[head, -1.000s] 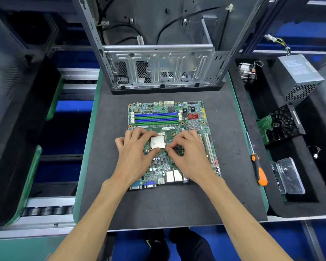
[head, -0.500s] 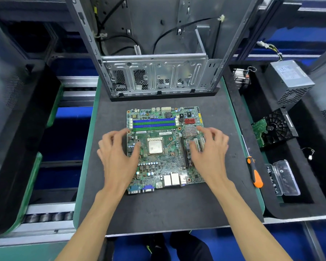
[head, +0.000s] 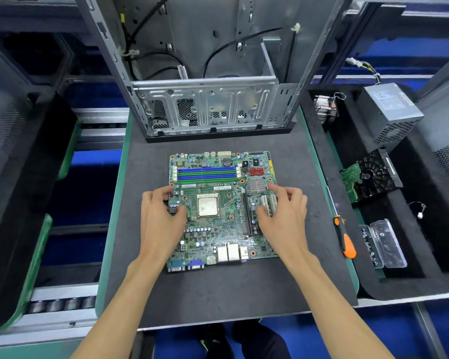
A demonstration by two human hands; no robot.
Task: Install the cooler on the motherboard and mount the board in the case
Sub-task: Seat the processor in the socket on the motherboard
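Observation:
The green motherboard [head: 218,229] lies flat on the black mat [head: 218,294], its bare CPU [head: 208,207] in the middle. My left hand [head: 161,218] grips the board's left edge, fingers curled around it and the thumb on top. On the opposite side my right hand [head: 283,216] holds the right edge beside the white slots, fingers curled over it. The open metal case [head: 205,107] stands just behind the board. The finned cooler [head: 324,110] sits in the black tray at the back right, away from both hands.
An orange-handled screwdriver [head: 345,239] lies at the mat's right edge. The tray [head: 425,255] to the right holds a grey power supply [head: 389,112], a hard drive [head: 366,177] and a clear screw box [head: 384,244]. Loose black cables hang inside the case.
Both hands left the CPU socket and spread outward to the board's left and right edges, where their fingers now curl around it.

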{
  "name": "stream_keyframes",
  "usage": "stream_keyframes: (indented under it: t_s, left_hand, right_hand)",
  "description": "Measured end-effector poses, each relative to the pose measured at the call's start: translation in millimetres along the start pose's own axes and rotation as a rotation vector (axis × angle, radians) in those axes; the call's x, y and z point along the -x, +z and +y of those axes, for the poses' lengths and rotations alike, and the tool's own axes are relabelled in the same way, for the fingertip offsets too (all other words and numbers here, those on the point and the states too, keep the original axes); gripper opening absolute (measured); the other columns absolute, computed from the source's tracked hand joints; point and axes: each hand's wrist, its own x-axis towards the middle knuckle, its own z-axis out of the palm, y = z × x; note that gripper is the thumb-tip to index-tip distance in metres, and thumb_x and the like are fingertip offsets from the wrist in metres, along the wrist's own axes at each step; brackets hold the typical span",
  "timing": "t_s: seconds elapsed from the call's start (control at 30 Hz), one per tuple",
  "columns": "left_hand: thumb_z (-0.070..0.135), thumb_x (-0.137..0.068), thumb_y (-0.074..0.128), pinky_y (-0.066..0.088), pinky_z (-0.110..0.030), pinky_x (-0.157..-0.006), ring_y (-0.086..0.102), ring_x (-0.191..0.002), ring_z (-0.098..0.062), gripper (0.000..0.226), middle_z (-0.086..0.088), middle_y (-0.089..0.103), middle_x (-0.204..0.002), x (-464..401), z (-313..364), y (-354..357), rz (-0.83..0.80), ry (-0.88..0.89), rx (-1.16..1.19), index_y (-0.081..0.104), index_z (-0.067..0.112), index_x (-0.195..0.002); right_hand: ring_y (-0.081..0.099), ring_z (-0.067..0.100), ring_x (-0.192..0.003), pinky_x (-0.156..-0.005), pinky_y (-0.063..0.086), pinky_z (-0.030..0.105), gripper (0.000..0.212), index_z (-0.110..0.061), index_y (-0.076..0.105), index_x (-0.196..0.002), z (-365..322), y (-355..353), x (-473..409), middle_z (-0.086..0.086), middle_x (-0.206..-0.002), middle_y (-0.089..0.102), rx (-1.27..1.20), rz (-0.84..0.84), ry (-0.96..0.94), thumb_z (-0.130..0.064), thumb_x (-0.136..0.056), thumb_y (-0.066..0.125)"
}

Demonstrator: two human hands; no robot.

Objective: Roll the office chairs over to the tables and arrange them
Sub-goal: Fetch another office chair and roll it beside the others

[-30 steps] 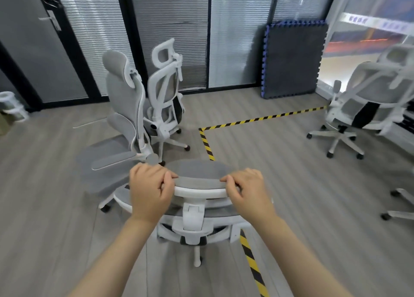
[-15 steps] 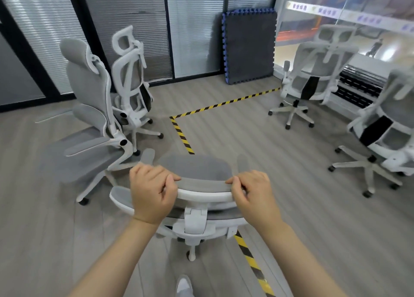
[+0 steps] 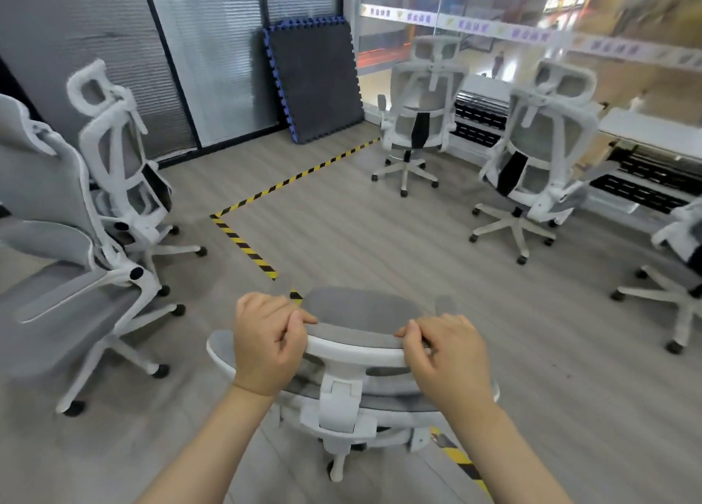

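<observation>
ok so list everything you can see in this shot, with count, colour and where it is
office chairs: six in view, white frames with grey mesh; one held at bottom centre, two at left, two by the right-hand ledge, one cut off at the right edge
foam mat: one, dark grey with blue edge, leaning on the back partition
hazard tape: yellow and black, an angled line on the grey wood-look floor, passing under the held chair
blinds: grey, behind the glass partition at the back
left hand: grips the held chair's headrest, left end
right hand: grips the right end
</observation>
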Motion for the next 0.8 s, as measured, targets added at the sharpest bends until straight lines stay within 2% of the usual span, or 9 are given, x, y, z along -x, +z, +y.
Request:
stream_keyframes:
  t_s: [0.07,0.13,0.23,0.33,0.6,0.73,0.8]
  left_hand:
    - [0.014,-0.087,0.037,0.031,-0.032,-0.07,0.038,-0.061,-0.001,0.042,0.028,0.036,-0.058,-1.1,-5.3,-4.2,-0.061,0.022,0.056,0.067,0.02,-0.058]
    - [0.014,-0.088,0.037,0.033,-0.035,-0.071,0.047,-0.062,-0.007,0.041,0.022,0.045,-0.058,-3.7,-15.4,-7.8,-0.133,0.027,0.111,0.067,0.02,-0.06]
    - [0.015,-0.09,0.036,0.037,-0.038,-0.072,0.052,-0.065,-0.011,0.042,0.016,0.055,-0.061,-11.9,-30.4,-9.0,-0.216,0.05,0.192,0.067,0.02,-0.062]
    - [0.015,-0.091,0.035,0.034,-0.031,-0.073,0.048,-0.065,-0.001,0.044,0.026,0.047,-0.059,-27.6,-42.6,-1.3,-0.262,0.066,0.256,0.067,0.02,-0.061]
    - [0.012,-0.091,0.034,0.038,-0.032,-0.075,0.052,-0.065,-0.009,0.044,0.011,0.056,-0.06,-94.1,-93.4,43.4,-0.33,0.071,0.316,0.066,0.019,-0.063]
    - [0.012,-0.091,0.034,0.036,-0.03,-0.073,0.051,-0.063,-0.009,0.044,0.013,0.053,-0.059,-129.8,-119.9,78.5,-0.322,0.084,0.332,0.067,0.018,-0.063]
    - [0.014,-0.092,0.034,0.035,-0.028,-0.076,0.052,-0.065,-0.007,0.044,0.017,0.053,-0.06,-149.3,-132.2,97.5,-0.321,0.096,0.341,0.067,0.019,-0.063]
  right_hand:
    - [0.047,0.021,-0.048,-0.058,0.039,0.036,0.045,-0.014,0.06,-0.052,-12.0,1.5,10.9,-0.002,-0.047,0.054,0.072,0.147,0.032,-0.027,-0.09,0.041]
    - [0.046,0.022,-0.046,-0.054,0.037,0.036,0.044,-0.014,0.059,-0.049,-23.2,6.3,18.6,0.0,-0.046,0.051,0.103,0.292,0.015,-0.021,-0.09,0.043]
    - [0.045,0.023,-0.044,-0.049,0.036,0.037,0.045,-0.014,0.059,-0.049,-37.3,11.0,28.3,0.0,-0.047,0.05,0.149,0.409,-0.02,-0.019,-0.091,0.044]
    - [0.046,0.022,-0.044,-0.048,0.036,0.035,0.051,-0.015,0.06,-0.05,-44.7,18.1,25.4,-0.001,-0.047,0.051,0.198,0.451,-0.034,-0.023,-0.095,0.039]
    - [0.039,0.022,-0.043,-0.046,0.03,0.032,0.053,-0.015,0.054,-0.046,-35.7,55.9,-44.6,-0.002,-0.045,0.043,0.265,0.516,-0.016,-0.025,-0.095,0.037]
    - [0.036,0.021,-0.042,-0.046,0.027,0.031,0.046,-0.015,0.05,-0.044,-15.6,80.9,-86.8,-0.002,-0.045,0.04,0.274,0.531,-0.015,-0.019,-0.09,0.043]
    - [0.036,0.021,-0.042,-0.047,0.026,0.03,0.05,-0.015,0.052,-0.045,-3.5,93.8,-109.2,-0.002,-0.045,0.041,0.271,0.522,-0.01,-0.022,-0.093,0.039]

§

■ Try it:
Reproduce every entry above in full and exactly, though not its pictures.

■ Solution for this task:
[head, -1.000s] 
[head, -0.500s] 
[head, +0.000s] 
A demonstration by two human hands; no robot.
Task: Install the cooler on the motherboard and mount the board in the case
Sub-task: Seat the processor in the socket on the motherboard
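Observation:
The green motherboard [head: 218,229] lies flat on the black mat [head: 218,294], its bare CPU [head: 208,207] in the middle. My left hand [head: 161,218] grips the board's left edge, fingers curled around it and the thumb on top. On the opposite side my right hand [head: 283,216] holds the right edge beside the white slots, fingers curled over it. The open metal case [head: 205,107] stands just behind the board. The finned cooler [head: 324,110] sits in the black tray at the back right, away from both hands.
An orange-handled screwdriver [head: 345,239] lies at the mat's right edge. The tray [head: 425,255] to the right holds a grey power supply [head: 389,112], a hard drive [head: 366,177] and a clear screw box [head: 384,244]. Loose black cables hang inside the case.
Both hands left the CPU socket and spread outward to the board's left and right edges, where their fingers now curl around it.
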
{
  "name": "stream_keyframes",
  "usage": "stream_keyframes: (indented under it: t_s, left_hand, right_hand)",
  "description": "Measured end-effector poses, each relative to the pose measured at the call's start: translation in millimetres along the start pose's own axes and rotation as a rotation vector (axis × angle, radians) in those axes; the call's x, y and z point along the -x, +z and +y of those axes, for the poses' lengths and rotations alike, and the tool's own axes are relabelled in the same way, for the fingertip offsets too (all other words and numbers here, those on the point and the states too, keep the original axes); gripper opening absolute (measured); the other columns absolute, computed from the source's tracked hand joints; point and axes: each hand's wrist, its own x-axis towards the middle knuckle, its own z-axis out of the palm, y = z × x; note that gripper is the thumb-tip to index-tip distance in metres, and thumb_x and the like are fingertip offsets from the wrist in metres, along the wrist's own axes at each step; brackets hold the typical span",
  "timing": "t_s: seconds elapsed from the call's start (control at 30 Hz), one per tuple",
  "columns": "left_hand: thumb_z (-0.070..0.135), thumb_x (-0.137..0.068), thumb_y (-0.074..0.128), pinky_y (-0.066..0.088), pinky_z (-0.110..0.030), pinky_x (-0.157..-0.006), ring_y (-0.086..0.102), ring_x (-0.191..0.002), ring_z (-0.098..0.062), gripper (0.000..0.226), middle_z (-0.086..0.088), middle_y (-0.089..0.103), middle_x (-0.204..0.002), x (-464..401), z (-313..364), y (-354..357), rz (-0.83..0.80), ry (-0.88..0.89), rx (-1.16..1.19), index_y (-0.081..0.104), index_z (-0.067..0.112), index_x (-0.195..0.002); right_hand: ring_y (-0.081..0.099), ring_z (-0.067..0.100), ring_x (-0.192..0.003), pinky_x (-0.156..-0.005), pinky_y (-0.063..0.086), pinky_z (-0.030..0.105), gripper (0.000..0.212), index_z (-0.110..0.061), index_y (-0.076..0.105), index_x (-0.196..0.002), z (-365..322), y (-355..353), x (-473..409), middle_z (-0.086..0.086), middle_x (-0.206..-0.002), middle_y (-0.089..0.102), rx (-1.27..1.20), rz (-0.84..0.84), ry (-0.96..0.94), thumb_z (-0.130..0.064), thumb_x (-0.136..0.056), thumb_y (-0.066..0.125)"
}

Demonstrator: two human hands; no robot.

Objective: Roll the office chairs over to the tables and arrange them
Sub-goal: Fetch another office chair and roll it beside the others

[-30 steps] 
[-15 steps] 
[+0 steps] 

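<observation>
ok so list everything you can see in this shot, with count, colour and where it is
office chairs: six in view, white frames with grey mesh; one held at bottom centre, two at left, two by the right-hand ledge, one cut off at the right edge
foam mat: one, dark grey with blue edge, leaning on the back partition
hazard tape: yellow and black, an angled line on the grey wood-look floor, passing under the held chair
blinds: grey, behind the glass partition at the back
left hand: grips the held chair's headrest, left end
right hand: grips the right end
</observation>
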Motion for the next 0.8 s, as measured, targets added at the sharpest bends until straight lines stay within 2% of the usual span, or 9 are given, x, y, z along -x, +z, +y.
Request:
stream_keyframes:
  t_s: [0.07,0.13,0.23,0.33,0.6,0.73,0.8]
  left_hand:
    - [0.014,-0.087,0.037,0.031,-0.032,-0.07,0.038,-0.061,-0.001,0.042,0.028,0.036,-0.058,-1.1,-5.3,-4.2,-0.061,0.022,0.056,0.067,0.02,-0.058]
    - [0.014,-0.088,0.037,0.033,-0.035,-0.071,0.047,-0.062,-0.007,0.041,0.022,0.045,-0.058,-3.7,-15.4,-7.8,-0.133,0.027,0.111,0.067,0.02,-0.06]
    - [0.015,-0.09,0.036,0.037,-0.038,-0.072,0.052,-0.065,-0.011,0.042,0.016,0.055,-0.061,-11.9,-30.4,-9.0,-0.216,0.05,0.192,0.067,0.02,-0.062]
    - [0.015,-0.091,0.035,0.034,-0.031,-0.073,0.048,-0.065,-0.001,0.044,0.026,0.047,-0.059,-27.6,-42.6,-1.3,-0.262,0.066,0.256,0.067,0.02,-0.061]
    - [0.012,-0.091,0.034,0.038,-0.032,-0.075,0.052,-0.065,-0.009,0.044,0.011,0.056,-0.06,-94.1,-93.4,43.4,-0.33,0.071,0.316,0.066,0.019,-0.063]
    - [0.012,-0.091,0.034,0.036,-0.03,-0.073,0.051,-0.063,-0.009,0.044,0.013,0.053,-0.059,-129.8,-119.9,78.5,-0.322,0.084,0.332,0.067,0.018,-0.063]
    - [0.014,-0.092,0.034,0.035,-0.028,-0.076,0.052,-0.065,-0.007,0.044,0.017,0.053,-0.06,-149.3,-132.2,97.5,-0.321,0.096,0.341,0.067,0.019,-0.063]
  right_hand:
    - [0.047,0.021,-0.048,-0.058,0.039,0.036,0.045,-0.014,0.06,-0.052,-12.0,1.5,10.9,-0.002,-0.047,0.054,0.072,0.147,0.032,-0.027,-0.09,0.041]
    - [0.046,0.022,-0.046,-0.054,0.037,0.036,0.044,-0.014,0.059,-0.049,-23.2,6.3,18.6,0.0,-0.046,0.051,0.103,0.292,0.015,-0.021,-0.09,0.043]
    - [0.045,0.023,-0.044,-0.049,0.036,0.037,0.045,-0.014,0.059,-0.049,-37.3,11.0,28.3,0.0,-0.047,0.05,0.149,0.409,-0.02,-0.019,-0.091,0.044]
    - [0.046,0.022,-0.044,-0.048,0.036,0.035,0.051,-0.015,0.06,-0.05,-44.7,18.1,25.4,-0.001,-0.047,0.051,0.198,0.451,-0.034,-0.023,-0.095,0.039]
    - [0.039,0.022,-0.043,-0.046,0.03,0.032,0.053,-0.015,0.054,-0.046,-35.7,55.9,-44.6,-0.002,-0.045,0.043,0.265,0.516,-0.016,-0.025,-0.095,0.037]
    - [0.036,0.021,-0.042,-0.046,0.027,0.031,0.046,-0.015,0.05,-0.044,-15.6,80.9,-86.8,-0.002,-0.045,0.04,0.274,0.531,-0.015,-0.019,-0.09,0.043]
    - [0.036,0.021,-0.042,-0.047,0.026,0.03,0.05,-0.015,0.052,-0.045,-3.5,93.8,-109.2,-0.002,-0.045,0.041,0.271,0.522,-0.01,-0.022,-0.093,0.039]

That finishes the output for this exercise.